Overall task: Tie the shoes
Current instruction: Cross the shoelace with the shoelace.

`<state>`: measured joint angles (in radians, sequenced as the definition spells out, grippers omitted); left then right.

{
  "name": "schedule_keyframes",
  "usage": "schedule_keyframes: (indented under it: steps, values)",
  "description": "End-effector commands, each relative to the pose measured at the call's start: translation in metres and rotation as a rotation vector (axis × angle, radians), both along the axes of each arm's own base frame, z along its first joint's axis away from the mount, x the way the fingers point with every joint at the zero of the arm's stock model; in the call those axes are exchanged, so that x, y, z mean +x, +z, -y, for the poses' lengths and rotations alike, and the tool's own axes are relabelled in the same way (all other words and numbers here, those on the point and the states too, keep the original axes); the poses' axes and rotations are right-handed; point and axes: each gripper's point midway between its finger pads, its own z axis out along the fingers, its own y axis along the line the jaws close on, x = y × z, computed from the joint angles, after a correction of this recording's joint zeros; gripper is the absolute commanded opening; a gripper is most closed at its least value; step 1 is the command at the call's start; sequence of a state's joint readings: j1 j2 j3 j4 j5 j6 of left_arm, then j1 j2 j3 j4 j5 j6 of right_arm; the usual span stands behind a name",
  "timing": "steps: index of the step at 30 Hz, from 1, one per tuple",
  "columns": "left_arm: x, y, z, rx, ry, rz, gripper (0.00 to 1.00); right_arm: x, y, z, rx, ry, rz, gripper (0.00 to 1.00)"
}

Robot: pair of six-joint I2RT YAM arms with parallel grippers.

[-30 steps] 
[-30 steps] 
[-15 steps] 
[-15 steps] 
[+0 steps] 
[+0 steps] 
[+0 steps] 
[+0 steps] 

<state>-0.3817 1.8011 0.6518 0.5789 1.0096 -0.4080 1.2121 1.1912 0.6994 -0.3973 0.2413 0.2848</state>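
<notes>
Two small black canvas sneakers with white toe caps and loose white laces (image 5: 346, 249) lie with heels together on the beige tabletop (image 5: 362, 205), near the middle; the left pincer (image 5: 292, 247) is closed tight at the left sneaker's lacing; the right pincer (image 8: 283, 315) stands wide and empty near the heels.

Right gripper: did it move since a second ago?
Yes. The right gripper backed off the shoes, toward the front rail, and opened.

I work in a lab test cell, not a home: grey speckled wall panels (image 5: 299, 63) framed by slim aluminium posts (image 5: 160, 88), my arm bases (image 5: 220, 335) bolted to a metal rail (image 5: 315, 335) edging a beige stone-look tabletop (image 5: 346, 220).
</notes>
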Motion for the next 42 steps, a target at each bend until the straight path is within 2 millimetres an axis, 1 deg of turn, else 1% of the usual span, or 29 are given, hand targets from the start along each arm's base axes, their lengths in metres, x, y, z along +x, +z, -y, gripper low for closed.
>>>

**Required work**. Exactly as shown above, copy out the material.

**Written solution**.
Overall task: Tie the shoes
Current instruction: Cross the shoelace with the shoelace.

`<state>`: measured joint angles (in radians, sequenced as the definition spells out, grippers omitted); left then right.

{
  "name": "schedule_keyframes",
  "usage": "schedule_keyframes: (indented under it: steps, values)",
  "description": "End-effector commands, each relative to the pose measured at the call's start: translation in metres and rotation as a rotation vector (axis × angle, radians), both along the axes of each arm's own base frame, z along its first joint's axis away from the mount, x the way the fingers point with every joint at the zero of the arm's stock model; in the call those axes are exchanged, so that x, y, z mean +x, +z, -y, for the poses' lengths and rotations alike, and the tool's own axes are relabelled in the same way (all other words and numbers here, those on the point and the states too, keep the original axes); the poses' axes and rotations are right-handed; point and axes: each gripper's point midway between its finger pads, its own z axis out along the fingers, its own y axis along the line the jaws close on, x = y × z, computed from the joint angles, after a correction of this recording's joint zeros; gripper is the absolute commanded opening; a gripper is most closed at its least value; step 1 is the command at the call's start; sequence of a state's joint readings: j1 j2 j3 j4 j5 j6 of left_arm, then j1 j2 j3 j4 j5 j6 of right_arm; the usual span stands behind a name",
  "timing": "steps: index of the step at 30 Hz, from 1, one per tuple",
  "columns": "left_arm: x, y, z, rx, ry, rz, gripper (0.00 to 1.00); right_arm: x, y, z, rx, ry, rz, gripper (0.00 to 1.00)"
}

Robot: pair of six-joint I2RT YAM arms with parallel grippers.

[-30 steps] 
[-30 steps] 
[-15 steps] 
[-15 steps] 
[+0 steps] 
[+0 steps] 
[+0 steps] 
[+0 steps] 

<state>-0.3817 1.8011 0.6518 0.5789 1.0096 -0.4080 1.2121 1.1912 0.6994 -0.3973 0.2413 0.2848</state>
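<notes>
Two small black canvas sneakers with white toe caps and loose white laces (image 5: 346, 249) lie with heels together on the beige tabletop (image 5: 362, 205), near the middle; the left pincer (image 5: 292, 247) is closed tight at the left sneaker's lacing; the right pincer (image 8: 283, 315) stands wide and empty near the heels.

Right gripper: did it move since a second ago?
Yes. The right gripper backed off the shoes, toward the front rail, and opened.

I work in a lab test cell, not a home: grey speckled wall panels (image 5: 299, 63) framed by slim aluminium posts (image 5: 160, 88), my arm bases (image 5: 220, 335) bolted to a metal rail (image 5: 315, 335) edging a beige stone-look tabletop (image 5: 346, 220).
</notes>
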Motion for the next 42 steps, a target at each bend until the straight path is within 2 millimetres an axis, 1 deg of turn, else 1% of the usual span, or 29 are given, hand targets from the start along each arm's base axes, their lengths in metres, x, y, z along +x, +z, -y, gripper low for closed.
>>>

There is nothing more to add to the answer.